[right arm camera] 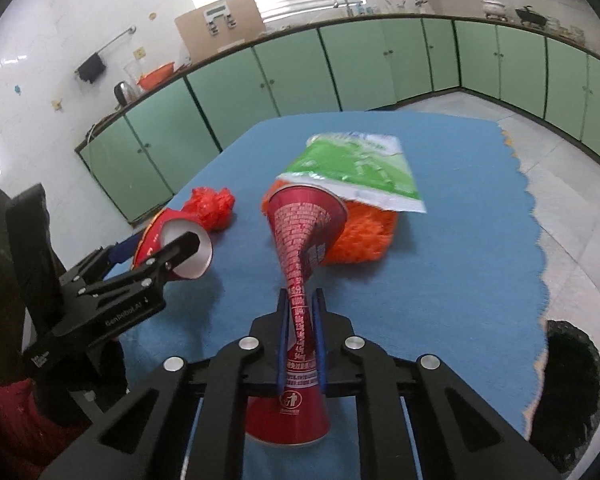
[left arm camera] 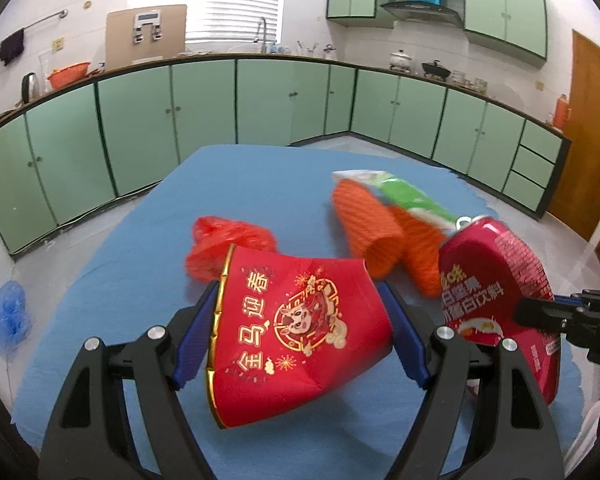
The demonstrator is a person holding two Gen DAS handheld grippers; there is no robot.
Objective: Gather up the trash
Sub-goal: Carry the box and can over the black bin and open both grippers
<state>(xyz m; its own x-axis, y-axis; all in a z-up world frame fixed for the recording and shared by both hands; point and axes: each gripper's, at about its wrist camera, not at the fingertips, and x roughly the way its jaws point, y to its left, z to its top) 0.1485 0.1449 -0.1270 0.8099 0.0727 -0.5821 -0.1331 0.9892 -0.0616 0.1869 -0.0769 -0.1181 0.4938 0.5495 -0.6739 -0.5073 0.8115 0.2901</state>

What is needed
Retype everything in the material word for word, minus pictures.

Output below
[right arm camera] 
[left arm camera] 
The demonstrator is a person holding two Gen DAS handheld grippers; there is no robot.
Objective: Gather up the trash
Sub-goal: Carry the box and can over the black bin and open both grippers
<state>(xyz m; its own x-axis, y-axis; all in a z-up world frame fixed for the recording and shared by both hands; point and axes: each gripper's, at about its wrist camera, not at the fingertips, and x roughly the way its jaws point, y to its left, z to its top) 0.1485 0.1449 -0.1270 0.8099 0.0727 -0.5821 -0.1331 0.9892 -0.0616 0.1869 -0.0769 -0.1181 0.4938 0.5495 -0.6739 -0.5073 0.8115 0.2901</state>

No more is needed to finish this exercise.